• **WHAT YOU NEED TO DO**
Once the line with "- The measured" is found in the entries below, repeat it and each following line exactly, up to and including the line with "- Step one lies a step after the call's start". Add no other lines.

◆ ◆ ◆ ◆ ◆

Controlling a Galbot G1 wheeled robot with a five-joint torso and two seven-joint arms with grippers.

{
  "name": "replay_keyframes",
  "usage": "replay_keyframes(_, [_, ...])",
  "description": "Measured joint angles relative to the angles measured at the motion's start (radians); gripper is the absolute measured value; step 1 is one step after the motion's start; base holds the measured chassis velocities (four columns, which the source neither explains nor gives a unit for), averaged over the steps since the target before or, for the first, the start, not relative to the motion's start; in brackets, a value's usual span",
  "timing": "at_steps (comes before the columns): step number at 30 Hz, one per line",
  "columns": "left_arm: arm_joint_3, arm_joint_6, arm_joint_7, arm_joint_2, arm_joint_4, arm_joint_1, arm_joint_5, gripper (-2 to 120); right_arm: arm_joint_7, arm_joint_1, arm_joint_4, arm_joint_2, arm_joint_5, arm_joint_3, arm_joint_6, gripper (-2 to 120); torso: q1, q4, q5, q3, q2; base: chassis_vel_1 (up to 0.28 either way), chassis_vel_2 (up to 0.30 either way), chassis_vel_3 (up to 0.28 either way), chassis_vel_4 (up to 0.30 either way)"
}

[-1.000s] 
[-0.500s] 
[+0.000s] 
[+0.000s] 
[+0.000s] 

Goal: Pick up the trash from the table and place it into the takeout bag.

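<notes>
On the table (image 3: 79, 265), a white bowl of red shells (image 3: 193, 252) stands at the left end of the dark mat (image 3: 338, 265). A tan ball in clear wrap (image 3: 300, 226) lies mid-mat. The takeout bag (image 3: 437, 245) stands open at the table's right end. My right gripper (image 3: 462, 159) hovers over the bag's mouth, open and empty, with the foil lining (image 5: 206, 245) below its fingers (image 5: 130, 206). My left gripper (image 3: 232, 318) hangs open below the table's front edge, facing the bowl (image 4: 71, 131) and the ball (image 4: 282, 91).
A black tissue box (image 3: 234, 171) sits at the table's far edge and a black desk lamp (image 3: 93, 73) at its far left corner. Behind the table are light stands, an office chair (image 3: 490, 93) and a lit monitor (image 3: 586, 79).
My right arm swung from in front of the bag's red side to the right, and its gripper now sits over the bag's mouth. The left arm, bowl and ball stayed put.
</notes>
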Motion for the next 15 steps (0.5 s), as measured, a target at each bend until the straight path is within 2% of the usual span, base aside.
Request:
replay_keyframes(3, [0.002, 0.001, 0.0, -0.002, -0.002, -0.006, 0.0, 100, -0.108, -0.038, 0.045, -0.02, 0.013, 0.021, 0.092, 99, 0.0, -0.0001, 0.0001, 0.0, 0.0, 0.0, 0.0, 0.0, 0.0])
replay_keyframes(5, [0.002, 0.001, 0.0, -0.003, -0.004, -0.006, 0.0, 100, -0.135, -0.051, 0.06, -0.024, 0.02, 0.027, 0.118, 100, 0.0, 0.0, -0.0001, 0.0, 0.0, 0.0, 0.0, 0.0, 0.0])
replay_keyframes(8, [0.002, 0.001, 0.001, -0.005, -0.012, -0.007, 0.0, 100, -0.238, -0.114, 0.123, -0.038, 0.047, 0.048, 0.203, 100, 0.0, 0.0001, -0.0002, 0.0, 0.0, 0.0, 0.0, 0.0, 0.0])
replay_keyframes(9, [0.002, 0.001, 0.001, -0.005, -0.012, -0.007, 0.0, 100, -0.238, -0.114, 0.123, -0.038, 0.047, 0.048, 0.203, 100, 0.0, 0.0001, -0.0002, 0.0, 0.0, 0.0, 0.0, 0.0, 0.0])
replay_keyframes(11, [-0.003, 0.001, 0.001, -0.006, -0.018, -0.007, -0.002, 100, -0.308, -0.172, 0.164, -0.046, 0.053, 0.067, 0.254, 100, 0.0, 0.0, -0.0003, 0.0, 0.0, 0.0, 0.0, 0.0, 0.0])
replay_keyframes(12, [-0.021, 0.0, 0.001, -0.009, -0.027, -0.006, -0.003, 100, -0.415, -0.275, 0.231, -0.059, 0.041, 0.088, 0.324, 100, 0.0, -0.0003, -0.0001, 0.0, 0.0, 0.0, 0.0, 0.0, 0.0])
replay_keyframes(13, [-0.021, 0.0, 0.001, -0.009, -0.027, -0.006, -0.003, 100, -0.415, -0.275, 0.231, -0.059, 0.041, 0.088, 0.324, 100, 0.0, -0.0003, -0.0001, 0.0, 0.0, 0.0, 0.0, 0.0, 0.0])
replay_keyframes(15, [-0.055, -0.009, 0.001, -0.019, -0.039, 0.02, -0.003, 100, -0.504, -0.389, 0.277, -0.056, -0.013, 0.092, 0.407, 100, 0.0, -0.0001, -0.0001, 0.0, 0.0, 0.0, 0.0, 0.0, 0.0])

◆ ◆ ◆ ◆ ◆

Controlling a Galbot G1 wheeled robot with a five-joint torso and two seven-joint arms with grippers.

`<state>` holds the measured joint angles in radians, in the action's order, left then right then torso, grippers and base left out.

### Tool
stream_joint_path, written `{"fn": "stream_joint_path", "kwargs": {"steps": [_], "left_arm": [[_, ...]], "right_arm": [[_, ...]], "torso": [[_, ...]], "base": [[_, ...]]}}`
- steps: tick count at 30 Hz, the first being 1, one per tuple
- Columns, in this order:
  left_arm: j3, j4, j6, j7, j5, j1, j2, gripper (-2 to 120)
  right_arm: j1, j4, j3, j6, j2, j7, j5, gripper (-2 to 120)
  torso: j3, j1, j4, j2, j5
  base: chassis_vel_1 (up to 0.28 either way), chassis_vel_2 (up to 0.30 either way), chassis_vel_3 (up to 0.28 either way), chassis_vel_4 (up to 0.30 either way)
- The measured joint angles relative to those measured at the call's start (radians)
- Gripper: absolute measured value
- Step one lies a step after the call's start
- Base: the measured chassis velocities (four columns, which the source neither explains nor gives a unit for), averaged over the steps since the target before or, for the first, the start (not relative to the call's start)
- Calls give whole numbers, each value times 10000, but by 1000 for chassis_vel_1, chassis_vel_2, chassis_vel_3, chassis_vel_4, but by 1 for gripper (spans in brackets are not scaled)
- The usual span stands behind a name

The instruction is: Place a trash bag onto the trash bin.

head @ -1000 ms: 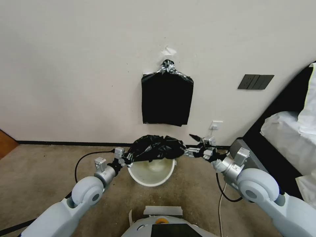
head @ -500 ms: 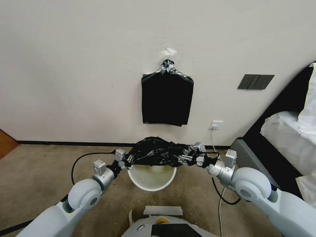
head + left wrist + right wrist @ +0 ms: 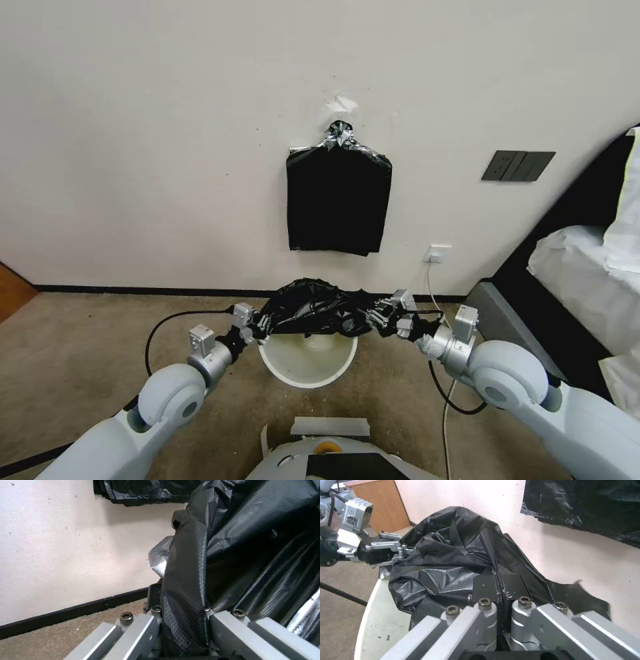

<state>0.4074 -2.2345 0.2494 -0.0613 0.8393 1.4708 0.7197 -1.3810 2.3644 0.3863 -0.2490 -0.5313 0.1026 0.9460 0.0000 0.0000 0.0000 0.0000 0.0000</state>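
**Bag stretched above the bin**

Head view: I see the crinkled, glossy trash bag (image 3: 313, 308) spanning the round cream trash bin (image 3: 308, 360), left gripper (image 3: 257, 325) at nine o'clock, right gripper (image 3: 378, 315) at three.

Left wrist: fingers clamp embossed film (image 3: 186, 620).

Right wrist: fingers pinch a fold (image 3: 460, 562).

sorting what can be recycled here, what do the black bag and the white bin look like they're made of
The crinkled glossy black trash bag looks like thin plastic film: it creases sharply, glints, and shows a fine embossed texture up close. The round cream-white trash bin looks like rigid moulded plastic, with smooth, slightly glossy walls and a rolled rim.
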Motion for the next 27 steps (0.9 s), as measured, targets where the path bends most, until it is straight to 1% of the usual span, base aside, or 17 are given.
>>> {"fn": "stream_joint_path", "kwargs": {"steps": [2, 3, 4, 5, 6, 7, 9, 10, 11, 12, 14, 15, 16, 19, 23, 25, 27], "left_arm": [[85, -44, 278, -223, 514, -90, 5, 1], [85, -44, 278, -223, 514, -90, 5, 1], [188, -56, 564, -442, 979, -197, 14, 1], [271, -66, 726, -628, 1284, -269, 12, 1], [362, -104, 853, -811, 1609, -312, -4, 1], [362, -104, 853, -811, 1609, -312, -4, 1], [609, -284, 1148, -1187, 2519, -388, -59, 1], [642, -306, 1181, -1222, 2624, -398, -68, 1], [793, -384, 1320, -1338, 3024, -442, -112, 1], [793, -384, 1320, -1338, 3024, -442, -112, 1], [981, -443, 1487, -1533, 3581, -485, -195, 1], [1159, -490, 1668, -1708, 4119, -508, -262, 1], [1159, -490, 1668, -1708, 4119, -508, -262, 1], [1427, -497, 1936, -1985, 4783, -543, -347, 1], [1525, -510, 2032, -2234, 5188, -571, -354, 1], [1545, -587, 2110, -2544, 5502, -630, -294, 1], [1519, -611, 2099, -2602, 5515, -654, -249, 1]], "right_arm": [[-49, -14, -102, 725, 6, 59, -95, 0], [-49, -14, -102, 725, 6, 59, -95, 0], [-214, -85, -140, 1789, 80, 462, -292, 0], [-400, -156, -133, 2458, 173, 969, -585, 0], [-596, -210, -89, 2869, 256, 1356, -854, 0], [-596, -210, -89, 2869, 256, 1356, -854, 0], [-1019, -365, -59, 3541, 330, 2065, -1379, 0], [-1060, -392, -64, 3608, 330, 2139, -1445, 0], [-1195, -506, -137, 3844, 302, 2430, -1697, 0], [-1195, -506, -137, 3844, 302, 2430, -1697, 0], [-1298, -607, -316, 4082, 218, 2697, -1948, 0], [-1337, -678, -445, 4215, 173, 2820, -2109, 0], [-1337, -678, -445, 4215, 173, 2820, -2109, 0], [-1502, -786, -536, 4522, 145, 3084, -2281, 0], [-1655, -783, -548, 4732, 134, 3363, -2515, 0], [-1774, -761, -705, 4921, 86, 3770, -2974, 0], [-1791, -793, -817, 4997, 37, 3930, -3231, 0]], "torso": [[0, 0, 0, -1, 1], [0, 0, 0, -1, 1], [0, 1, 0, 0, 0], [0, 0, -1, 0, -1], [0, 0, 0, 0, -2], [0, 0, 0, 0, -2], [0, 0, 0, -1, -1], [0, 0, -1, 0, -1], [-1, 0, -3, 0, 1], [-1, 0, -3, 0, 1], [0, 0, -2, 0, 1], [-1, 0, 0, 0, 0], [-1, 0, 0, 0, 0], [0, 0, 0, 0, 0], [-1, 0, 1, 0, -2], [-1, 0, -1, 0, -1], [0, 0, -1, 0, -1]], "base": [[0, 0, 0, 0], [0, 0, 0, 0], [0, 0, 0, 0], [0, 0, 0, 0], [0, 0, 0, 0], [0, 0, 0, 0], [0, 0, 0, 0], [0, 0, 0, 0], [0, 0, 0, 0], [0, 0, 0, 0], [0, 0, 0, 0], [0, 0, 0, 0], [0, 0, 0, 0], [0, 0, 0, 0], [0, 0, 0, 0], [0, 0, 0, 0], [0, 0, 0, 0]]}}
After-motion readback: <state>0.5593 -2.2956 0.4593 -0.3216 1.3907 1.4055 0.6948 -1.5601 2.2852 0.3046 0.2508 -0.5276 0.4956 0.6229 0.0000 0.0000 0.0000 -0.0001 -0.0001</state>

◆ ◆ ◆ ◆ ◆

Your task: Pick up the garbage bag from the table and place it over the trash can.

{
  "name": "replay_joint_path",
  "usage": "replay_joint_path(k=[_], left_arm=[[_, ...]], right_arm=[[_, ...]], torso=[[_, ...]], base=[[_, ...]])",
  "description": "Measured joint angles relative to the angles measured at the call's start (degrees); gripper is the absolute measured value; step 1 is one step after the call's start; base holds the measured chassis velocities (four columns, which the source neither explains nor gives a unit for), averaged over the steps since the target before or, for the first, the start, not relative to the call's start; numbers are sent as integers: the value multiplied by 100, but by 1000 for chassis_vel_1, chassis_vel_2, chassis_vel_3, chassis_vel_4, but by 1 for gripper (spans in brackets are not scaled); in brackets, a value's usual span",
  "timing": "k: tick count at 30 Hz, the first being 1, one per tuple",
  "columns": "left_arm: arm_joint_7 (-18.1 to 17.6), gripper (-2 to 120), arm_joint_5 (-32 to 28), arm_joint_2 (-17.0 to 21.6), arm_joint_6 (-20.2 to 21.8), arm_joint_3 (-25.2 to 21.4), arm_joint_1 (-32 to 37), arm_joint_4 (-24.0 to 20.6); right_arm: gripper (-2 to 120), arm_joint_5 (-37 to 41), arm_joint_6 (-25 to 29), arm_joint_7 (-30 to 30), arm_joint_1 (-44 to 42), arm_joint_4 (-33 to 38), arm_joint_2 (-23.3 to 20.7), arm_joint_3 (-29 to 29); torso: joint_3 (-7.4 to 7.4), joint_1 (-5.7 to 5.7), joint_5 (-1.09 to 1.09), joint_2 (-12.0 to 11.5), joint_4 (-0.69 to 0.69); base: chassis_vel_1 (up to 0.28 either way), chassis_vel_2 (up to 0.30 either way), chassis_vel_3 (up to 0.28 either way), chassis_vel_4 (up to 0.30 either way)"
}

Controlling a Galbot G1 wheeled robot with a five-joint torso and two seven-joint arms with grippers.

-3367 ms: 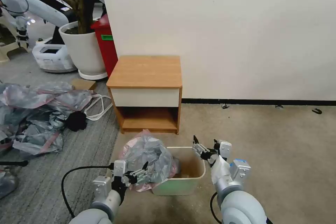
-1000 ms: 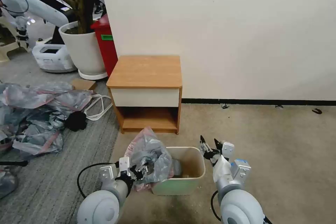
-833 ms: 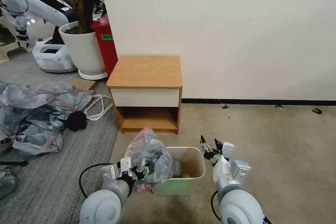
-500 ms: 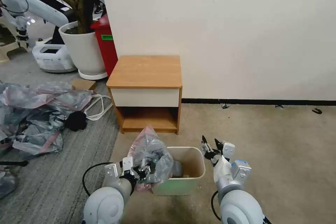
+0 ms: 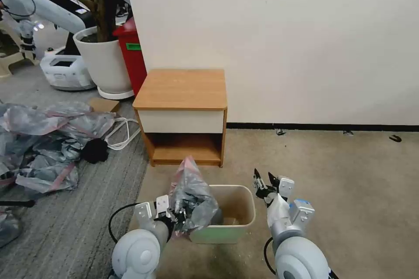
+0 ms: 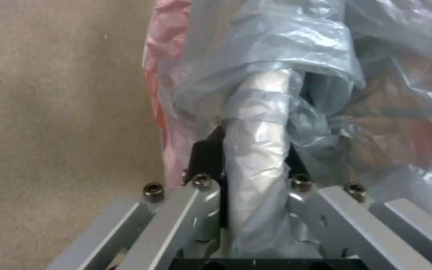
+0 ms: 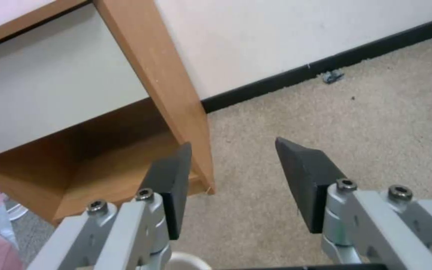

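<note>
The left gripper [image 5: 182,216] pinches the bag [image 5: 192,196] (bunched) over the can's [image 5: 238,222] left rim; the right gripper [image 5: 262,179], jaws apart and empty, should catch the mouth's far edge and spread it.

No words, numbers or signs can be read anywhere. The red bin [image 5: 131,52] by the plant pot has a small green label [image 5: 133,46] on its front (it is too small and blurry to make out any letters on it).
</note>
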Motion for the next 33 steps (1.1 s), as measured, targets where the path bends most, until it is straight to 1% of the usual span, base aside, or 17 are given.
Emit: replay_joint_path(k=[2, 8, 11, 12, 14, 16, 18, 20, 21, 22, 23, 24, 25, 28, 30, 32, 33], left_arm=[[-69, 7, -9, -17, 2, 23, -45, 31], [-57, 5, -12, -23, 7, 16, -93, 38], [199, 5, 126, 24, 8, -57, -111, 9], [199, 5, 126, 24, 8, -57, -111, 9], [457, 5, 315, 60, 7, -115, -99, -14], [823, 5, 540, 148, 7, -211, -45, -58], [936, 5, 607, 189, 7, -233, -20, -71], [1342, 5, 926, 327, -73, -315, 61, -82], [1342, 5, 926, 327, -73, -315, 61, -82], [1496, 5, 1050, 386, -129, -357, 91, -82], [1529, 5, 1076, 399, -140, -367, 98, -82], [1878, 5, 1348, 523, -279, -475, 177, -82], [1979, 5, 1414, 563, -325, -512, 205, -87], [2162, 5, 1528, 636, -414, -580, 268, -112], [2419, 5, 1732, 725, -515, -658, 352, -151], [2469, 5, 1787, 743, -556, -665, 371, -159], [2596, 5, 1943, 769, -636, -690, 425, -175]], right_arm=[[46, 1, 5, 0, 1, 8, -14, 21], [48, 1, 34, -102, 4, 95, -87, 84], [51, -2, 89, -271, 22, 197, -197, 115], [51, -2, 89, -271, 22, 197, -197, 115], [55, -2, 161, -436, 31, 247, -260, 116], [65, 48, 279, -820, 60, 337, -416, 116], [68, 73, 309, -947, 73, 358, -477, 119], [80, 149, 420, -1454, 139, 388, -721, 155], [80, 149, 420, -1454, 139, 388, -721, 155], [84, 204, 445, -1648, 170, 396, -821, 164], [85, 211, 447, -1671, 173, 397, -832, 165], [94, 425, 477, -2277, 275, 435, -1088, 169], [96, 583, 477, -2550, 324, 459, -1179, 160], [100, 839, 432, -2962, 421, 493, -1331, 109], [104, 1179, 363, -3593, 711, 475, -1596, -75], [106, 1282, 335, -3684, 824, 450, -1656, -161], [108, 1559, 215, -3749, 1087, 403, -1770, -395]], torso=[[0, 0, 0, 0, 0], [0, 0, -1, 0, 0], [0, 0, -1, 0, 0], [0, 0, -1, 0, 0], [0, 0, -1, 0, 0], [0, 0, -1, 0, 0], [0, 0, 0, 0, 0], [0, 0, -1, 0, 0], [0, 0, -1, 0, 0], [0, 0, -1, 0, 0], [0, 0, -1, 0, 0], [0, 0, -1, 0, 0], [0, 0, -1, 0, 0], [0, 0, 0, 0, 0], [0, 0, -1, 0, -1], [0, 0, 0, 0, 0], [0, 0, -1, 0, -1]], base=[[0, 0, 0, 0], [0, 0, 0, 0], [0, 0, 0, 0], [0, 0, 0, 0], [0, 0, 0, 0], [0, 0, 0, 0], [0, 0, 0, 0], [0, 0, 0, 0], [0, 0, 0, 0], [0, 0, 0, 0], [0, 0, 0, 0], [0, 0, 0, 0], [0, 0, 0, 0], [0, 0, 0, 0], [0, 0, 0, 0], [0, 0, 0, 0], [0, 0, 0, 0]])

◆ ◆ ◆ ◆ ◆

• **YOUR RESPONSE**
- The measured joint angles relative to those measured at the call's start (radians)
- Gripper: absolute measured value
- Step one lies a step after the call's start

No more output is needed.